● Your task: Your task is to copy the lines of the data below from the line holding "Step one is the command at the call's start" through the line holding "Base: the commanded", inclusive, exactly and with nothing added.

● Data extract:

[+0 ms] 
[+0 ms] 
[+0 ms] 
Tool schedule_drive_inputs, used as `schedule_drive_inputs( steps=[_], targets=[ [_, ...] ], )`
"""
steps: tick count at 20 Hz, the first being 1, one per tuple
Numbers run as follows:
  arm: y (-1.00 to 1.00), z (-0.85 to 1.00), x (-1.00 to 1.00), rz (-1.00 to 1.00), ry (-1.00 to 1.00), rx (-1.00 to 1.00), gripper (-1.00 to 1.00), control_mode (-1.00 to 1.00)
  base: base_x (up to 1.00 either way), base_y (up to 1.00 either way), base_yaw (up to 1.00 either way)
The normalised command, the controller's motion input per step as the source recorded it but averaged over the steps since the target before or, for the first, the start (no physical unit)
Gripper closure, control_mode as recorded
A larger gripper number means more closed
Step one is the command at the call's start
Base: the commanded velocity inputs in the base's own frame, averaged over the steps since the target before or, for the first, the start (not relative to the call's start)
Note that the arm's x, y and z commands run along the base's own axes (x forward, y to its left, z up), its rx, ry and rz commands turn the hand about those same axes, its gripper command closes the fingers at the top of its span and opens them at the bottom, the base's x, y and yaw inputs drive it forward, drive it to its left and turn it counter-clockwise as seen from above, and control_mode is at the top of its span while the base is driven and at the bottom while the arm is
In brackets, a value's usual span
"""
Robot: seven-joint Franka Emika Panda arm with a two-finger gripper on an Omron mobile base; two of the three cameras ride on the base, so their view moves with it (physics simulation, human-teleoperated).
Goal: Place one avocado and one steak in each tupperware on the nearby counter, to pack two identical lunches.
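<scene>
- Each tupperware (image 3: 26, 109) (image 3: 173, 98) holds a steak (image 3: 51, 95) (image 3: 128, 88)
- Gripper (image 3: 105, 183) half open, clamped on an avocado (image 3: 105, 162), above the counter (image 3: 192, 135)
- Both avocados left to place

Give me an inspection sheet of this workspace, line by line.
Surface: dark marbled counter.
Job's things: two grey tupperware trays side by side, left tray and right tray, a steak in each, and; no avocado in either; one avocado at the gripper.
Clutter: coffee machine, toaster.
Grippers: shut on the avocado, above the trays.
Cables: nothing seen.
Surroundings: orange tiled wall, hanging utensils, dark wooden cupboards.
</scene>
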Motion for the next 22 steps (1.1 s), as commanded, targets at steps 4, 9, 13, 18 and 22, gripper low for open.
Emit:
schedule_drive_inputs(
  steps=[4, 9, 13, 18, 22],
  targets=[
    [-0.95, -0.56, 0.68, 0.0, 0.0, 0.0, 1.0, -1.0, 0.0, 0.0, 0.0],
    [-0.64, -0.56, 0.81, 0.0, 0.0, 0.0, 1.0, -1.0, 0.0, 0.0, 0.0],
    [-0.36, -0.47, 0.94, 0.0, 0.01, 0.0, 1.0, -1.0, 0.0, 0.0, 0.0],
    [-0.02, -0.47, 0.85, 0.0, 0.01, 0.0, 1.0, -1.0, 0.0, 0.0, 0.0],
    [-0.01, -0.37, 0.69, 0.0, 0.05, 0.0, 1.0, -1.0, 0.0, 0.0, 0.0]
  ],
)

● Solution to this exercise:
Step one is the command at the call's start
Base: the commanded velocity inputs in the base's own frame, averaged over the steps since the target before or, for the first, the start (not relative to the call's start)

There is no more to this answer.